• **EXERCISE OBJECTIVE**
In the material below, find every line containing the string "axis" and return it.

====== SUPPLIED DATA

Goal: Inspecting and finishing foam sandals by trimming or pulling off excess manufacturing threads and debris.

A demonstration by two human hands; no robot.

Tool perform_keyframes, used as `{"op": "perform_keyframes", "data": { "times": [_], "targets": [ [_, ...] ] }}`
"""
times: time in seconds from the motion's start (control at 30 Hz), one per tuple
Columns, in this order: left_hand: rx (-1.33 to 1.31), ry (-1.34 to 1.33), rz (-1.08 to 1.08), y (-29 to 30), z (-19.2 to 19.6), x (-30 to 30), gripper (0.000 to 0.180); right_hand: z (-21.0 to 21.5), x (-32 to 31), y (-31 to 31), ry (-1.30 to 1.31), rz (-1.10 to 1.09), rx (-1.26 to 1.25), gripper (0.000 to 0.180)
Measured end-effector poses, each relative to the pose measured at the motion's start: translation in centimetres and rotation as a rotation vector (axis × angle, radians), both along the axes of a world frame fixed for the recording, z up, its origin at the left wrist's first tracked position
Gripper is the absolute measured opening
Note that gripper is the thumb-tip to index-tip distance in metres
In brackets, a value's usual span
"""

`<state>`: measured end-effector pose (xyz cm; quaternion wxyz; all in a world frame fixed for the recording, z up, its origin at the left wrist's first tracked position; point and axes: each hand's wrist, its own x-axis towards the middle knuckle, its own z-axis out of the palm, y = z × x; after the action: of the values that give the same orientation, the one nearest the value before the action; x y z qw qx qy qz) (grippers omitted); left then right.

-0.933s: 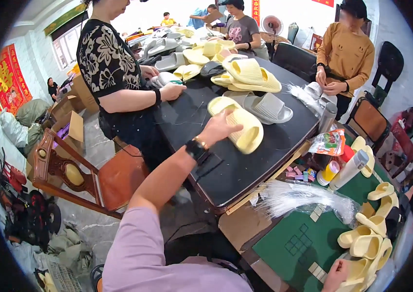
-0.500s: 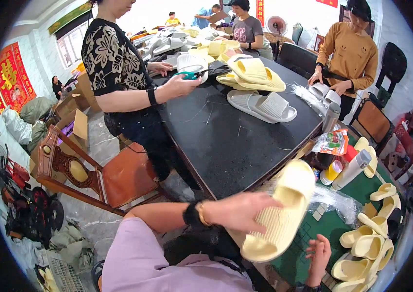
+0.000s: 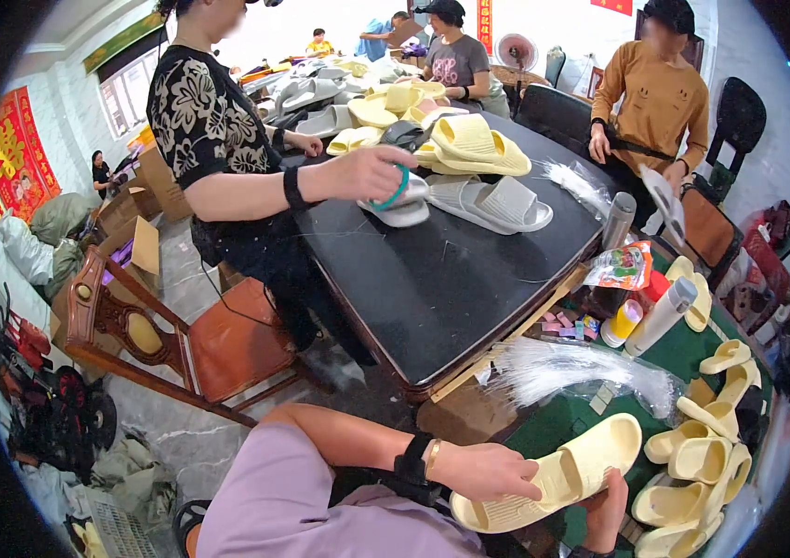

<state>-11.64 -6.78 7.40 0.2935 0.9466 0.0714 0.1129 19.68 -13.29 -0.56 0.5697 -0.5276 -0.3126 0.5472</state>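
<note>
One pale yellow slide slipper point(image 3: 557, 479) lies slantwise across my two hands near the lower edge, its strap end pointing up and right. My left hand point(image 3: 488, 472), with a black band and a bracelet at the wrist, has its fingers curled onto the ribbed footbed behind the strap. On the strap side, my right hand point(image 3: 605, 510) grips the slipper's near edge, with part of its fingers hidden below the sole. Just beyond the slipper, a bundle of clear plastic strands point(image 3: 562, 374) rests on the green tabletop point(image 3: 590, 428).
Several yellow slippers point(image 3: 700, 458) crowd the right side. A grey bottle point(image 3: 663, 316) and a yellow-labelled container point(image 3: 622, 324) stand behind the strands. Across the black table point(image 3: 451, 288), a person holds green-handled scissors point(image 3: 393, 191) by grey slippers point(image 3: 497, 203). A wooden chair point(image 3: 227, 335) stands left.
The yellow slipper has come down toward me and turned more level. My right hand, empty before, now grips it. The co-worker at right has lifted a slipper off the table.
</note>
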Motion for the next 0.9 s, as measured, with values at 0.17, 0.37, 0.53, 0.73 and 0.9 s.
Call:
{"op": "perform_keyframes", "data": {
  "times": [0.17,0.37,0.53,0.73,0.9],
  "targets": [
    [0.087,-0.016,0.038,-0.1,0.1,0.0,0.068,1.8,0.6,-0.2,-0.088,-0.007,-0.061,0.05],
    [-0.049,-0.377,0.645,0.2,-0.3,-0.8,0.076,1.0,2.9,-0.5,0.23,-0.228,0.093,0.059],
    [-0.807,-0.212,0.672,-0.6,-3.6,-1.2,0.056,-1.2,4.0,-1.2,0.314,-0.293,0.147,0.063],
    [-1.145,-0.253,0.693,-1.9,-3.9,-1.2,0.044,-2.7,3.0,-2.9,0.331,-0.272,0.142,0.059],
    [-1.079,-0.365,0.707,-1.7,-4.0,-1.4,0.031,0.7,-0.8,-4.0,0.337,-0.341,0.235,0.058]
  ]
}}
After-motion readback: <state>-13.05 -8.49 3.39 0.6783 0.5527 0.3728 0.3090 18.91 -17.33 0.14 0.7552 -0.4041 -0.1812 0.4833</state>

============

• **ANSWER FOR THIS EXERCISE**
Measured end-effector poses, each relative to the pose measured at the motion's start: translation in centimetres and rotation as a rotation vector (axis × angle, radians), both along the axes of a world frame fixed for the recording, z up, its origin at the left wrist's first tracked position
`<state>`: measured end-effector pose (xyz cm; quaternion wxyz; all in a world frame fixed for the recording, z up, its origin at the left wrist's first tracked position; point and axes: each hand's wrist, its own x-axis towards the middle knuckle, its own z-axis out of the palm, y = z × x; after the action: of the values that give the same orientation, the one nearest the value before the action; x y z qw qx qy qz) (grippers omitted); left then right.

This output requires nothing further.